Over a decade later, Constable Steve Frishbilski travels to The Pas to reopen the case. He is initially ignored and an antisemitic remark is made about his name (he is called "Constable Frisbee"). The former high school students who had been classmates of Helen Betty's have long-since graduated, although the atmosphere in town is still haunted by the murder. Angie, who is part-Cree but pretends to be completely white, feels increasingly unsafe around the four boys who murdered Helen Betty, one of whom pretends to stab her in the stomach as a joke, and chases an Indigenous man with his car until he runs him off the road, causing the man to drop his groceries. Frishbilski interviews Marie, a white girl and one of Helen Betty's former classmates. She admits that in all her time at school, she never once thought to ask Helen Betty or any of the other Indigenous students to come over to her house or be friends, something that she regrets in adulthood. She also reveals that Lee Colgan, in a drunken stupor during a makeout attempt in a car with her, had once admitted to the murder, frightening her. At the time, she had thought he was just seeking attention.

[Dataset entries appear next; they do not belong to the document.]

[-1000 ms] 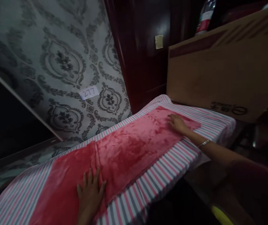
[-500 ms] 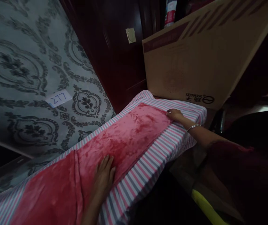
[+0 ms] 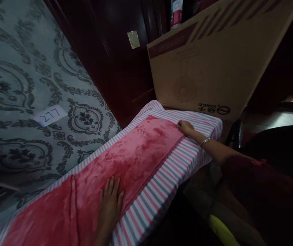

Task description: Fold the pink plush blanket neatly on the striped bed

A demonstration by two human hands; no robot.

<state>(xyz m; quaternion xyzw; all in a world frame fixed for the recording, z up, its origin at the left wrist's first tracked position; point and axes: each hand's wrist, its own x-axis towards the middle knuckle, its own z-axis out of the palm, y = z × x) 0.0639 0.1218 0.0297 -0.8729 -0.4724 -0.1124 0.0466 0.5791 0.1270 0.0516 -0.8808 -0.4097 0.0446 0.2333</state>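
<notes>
A pink plush cloth [image 3: 133,153] lies folded along a surface covered with a pink, white and grey striped sheet [image 3: 161,184]. My left hand [image 3: 110,203] rests flat on the cloth's near edge, fingers stretched out and together. My right hand [image 3: 186,127], with a silver bangle on the wrist, sits at the cloth's far corner, fingers curled over the edge. A fold line crosses the cloth left of my left hand.
A large brown cardboard box [image 3: 213,65] stands just beyond the far end of the surface. Patterned grey wallpaper with a paper label reading 277 [image 3: 50,115] is on the left. A dark wooden door [image 3: 115,58] is behind. A yellow object [image 3: 221,230] lies low right.
The view has swung left and nearer. My right hand slid from the cloth's top to its far corner. My left hand has stayed flat on the near edge.
</notes>
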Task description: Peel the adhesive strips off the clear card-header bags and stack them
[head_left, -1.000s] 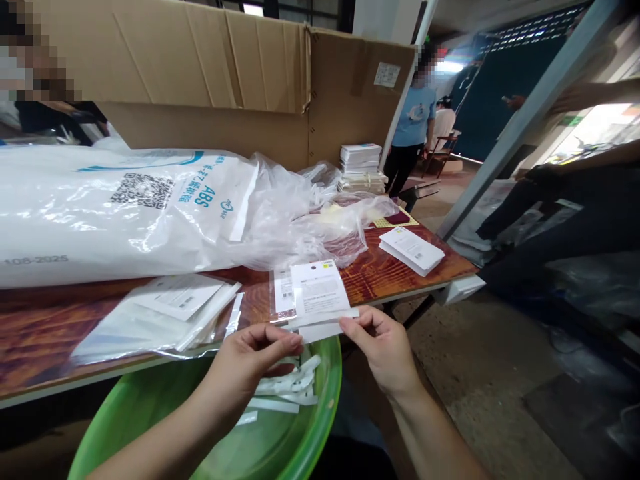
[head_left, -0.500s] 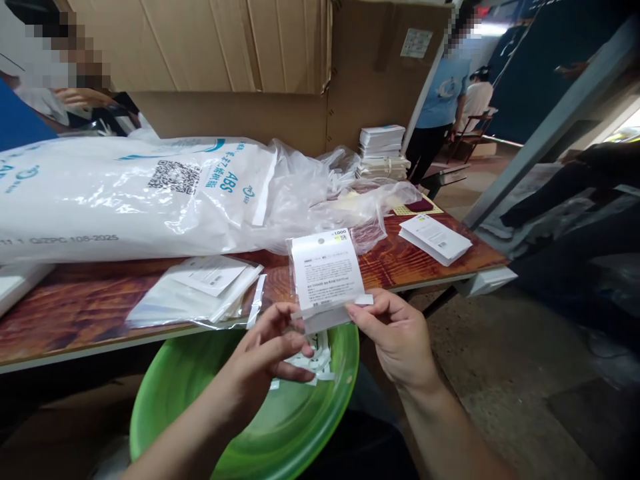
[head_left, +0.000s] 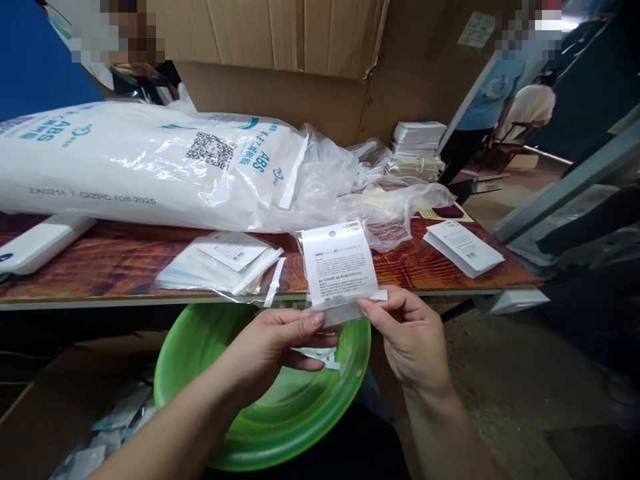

The case is brought into court. All four boys involved in the murder have since grown up, with one of them having moved to another province, starting his own family after getting married. Colgan himself lives with his increasingly aged, senile parents in his old childhood bedroom, unable to secure employment and having no hobbies or social interests. Helen Betty's aged mother and now adult little sister travel from their reservation to the courthouse to observe the outcome of the case. Helen Betty's mother has since learned some English, and listens in on the trial, hoping to see the boys convicted. Two out of four boys are convicted, while a flashback shows Helen Betty's family on the reserve saying farewell to her as they let her go to school in The Pas. Her mother, who told her to be careful and to enjoy herself, is still unable to move on from the loss, while Constable Frishbilski feels guilty that he was unable to get enough to convict all four boys. It is revealed that Helen Betty was gang-raped, beaten, internally-injured and stabbed over fifty times with a screwdriver tool, cracking her skull, ripping one of her kidneys apart and damaging her lungs severely before she died, after which she was dumped at the pump house.

==Cast==
- Michael Mahonen as Lee Colgan
- Michelle St. John as Helen Betty Osborne
- Carl Marotte as Constable Mike Hall
- Stephen Ouimette as Constable Steve Frishbilski
- Paula Barrett as CBC Reporter
- Brooke Johnson as Angie
- James B. Douglas as Harold "Bud" Colgan
- Ian Tracey as Dwayne Johnston
- Jonathan Potts as Jim Houghton
- Diego Chambers as Norm Manger
- Dawn Greenhalgh as Joyce Colgan

== Reception ==

The film received an audience of 34 million views in the US across two nights. In Canada it attracted 2 million viewers across December 1 to 2, 1991.